The French Lieutenant’s Woman
On Golden Pond (winner)
Pennies from Heaven
Prince of the City
Ragtime
What’s Missing
1981 was a staggeringly good year in screenplays if you’re talking about original screenplays. Great and good original screenplays--Raiders of the Lost Ark, An American Werewolf in London, Outland, Scanners are all over the place in 1981. For adapted screenplays, the pickings are a lot slimmer. My first go-to would be Das Boot, which was released in 1981, but got all of its nominations in 1982. Ghost Story would have been an interesting choice here, but it’s very much the wrong genre for Oscar. While in modern years, a Mad Max movie can not only be nominated but can win armfuls of Oscars, in 1981, a nomination for The Road Warrior is probably out of bounds. No, for me the real miss is Thief, the Michael Mann film that I seem to like more than everyone else.
Weeding through the Nominees
5. I find it difficult to be excited about any of these nominees and desperately wish I was deciding between Thief and The Road Warrior. Instead, I have to decide which of these movies I’m the least excited by. I suppose based on those metrics I’m going to put Prince of the City on the bottom. It’s not a terrible film in many ways, but it also isn’t specifically a great one. It’s far, far too long, for one thing. I was ready for it to be done long before it was, and that’s a significant issue.
4. On Golden Pond won this award, and I actually had to double-check this because it didn’t seem right. The problem with On Golden Pond is that it’s the kind of story that can only be a movie. These are characters and situations that only exist in someone’s idealized world of what this kind of closure should be like. It’s honest in its way and desperately wants to be up front in its message. So, while the message is certainly here, the story that brings us that message rings hollow, and that’s a problem when we’re talking about a screenplay.

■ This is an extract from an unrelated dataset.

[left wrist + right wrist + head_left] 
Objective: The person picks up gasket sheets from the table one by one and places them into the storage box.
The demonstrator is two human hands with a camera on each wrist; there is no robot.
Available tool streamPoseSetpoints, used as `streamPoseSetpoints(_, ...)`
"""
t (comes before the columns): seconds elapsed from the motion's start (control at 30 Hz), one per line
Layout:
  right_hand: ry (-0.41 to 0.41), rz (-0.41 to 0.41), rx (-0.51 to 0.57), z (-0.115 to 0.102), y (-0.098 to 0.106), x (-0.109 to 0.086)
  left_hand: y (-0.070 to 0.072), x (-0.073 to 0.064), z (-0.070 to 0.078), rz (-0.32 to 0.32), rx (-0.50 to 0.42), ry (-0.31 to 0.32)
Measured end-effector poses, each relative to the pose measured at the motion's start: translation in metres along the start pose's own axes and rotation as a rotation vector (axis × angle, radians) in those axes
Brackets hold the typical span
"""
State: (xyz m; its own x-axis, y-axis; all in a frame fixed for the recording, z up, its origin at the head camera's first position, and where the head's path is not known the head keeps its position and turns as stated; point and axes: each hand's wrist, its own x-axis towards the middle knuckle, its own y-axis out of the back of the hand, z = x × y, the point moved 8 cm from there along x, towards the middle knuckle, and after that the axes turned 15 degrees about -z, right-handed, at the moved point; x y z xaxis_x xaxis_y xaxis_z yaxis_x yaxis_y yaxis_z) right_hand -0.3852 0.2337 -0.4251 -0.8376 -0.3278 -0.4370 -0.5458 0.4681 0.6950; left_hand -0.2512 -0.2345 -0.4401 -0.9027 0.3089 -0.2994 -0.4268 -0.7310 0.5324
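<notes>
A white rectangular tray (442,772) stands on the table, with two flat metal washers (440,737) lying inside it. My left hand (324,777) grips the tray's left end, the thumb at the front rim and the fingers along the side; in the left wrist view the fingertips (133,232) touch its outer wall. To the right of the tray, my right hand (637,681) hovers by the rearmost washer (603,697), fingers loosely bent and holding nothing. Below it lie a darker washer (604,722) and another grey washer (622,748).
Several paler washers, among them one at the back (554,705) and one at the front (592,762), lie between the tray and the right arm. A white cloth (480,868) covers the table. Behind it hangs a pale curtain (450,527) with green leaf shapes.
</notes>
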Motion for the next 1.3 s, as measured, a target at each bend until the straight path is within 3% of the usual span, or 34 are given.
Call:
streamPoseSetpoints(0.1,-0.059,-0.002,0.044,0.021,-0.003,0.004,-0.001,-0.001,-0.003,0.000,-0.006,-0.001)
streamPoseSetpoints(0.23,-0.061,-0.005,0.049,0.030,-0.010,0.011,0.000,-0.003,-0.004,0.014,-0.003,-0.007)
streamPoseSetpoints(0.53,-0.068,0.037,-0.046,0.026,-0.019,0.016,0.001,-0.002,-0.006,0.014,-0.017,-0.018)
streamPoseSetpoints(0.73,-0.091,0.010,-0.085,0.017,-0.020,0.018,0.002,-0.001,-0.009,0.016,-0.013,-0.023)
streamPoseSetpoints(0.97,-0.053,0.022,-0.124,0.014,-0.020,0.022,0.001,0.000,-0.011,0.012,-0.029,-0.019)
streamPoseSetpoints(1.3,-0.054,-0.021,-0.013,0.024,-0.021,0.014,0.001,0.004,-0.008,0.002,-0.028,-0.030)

3. Pennies from Heaven is perhaps the strangest nomination in this category because it feels like the movie that doesn’t fit one way or another. It is perhaps the most ultimately depressing musical in film history, at least until Dancer in the Dark was made. It’s yet another film where I am happy to have finally seen it, but not so much that I really want to sit through it a second time. It’s a difficult movie to recommend to anyone, but I’m mildly impressed that the Academy even sought to nominate it.
2. There’s a lot that I liked with Ragtime, not the least of which being that it wasn’t at all the movie I expected it to be. The screenplay is impressive in the sense that it keeps a lot of plates spinning at the same time and never gets confusing or resorts to summarizing plot devices or other narrative/exposition cheats…at least not overtly. But it is a rambling story and one that could probably stand to be reined in now and then. I like a lot of it, but it’s got its problems, and not all of them are solved, or even noticed by the screenplay itself.

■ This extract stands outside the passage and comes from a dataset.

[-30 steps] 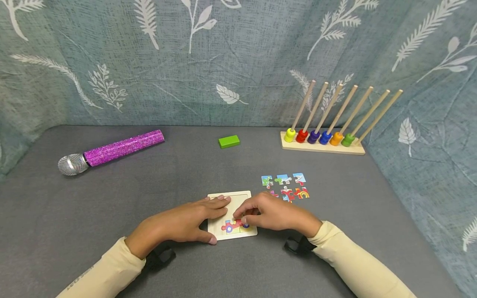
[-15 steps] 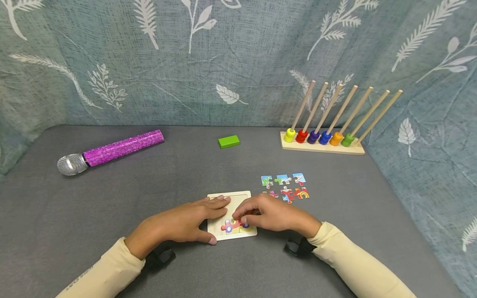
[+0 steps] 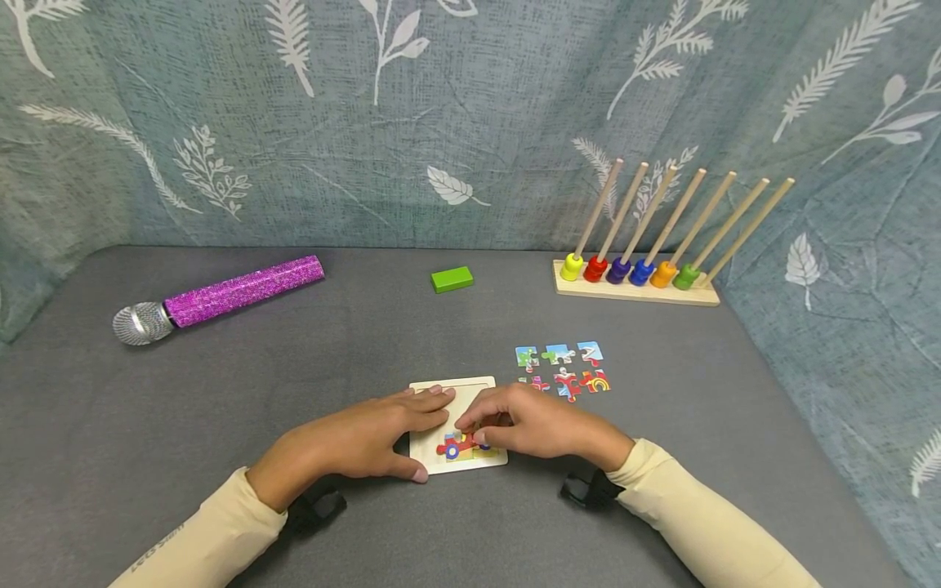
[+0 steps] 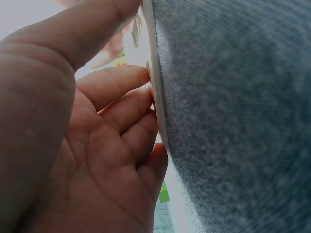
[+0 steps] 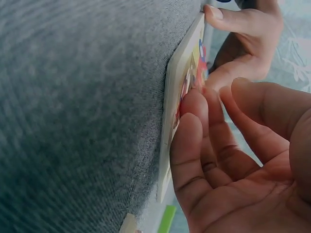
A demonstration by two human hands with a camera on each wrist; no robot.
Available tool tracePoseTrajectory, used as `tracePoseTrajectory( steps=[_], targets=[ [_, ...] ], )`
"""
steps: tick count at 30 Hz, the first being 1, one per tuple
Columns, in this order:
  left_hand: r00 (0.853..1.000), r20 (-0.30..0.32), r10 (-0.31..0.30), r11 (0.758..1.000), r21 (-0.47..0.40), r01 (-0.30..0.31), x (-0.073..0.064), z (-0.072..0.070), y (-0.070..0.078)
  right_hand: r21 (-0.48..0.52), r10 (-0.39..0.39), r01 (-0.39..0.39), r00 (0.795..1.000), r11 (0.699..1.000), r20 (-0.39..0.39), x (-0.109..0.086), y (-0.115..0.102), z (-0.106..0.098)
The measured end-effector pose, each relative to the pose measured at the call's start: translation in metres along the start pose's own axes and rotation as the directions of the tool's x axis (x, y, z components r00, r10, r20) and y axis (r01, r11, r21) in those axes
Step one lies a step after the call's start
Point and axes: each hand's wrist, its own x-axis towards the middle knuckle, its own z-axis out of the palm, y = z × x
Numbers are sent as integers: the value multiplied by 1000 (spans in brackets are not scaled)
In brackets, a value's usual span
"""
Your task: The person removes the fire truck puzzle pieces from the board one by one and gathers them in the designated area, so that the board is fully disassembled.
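A shallow wooden puzzle board point(image 3: 430, 464) lies on the grey table. In its lower part are joined jigsaw pieces point(image 3: 450, 448) showing a red vehicle with blue wheels. My left hand point(image 3: 375, 433) rests flat on the board's left side, fingers extended, thumb at the front edge. In the left wrist view, fingertips point(image 4: 141, 75) meet the board's rim. Over the pieces, my right hand point(image 3: 532, 420) bends its fingers and thumb down at the picture. The right wrist view shows fingertips point(image 5: 194, 104) right at the pieces; whether they pinch one I cannot tell.
Several loose jigsaw pieces point(image 3: 564, 382) lie in two rows beyond the right hand. Farther back stand a green block point(image 3: 452, 280) and a peg rack point(image 3: 635, 294) with coloured beads. A purple glittery microphone point(image 3: 235, 294) lies left. A leaf-print curtain point(image 3: 331, 147) hangs behind.
The right fingertips have shifted slightly left over the pieces, with thumb and forefinger a little wider apart. Glare has left the vehicle pieces, whose colours look deeper. The left hand stays put.
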Motion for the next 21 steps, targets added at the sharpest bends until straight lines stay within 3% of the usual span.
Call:
tracePoseTrajectory(
  steps=[21],
  targets=[
    [997, -34, 63, 998, 26, -62, 0, 0, -1, 10, -25, 24, 999, 1000, 37, 8, -6, 4]
  ],
)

1. This leaves me with The French Lieutenant’s Woman as my winner based on the nominations, and while I have come to this honestly, I’m not that enthusiastic about it. This isn’t to take away from the quality of the movie. This is a fine movie with good performances and an intricate dual story that is worth digging into. But it’s also not the sort of story that excites me. Those original screenplays I mentioned at the top are all exciting stories (and all of them went unnominated, too). So while this would be fine based on what’s here, my heart isn’t in it.
My Choice
I’m tempted to give this to Das Boot, but I haven’t looked at this category for 1982 yet, and that could create a situation where I’m awarding the same film twice. I admit that I’ve done that before, but I do try not to do that. No, I’m going to give this to Thief, a film that I think is far better than most people do. Thief tells the story of a man who creates exactly the life he wants, building it up brick by brick only to discover that, once he has it, that he’s trapped by it. The third act of the film is him dismantling that life brick by brick and finding his way out from the men who trapped him there. It’s an old story, but it’s one that has rarely been told better than it was here. At the very least, it deserved to be in the mix, and had it been, I’d have voted for it.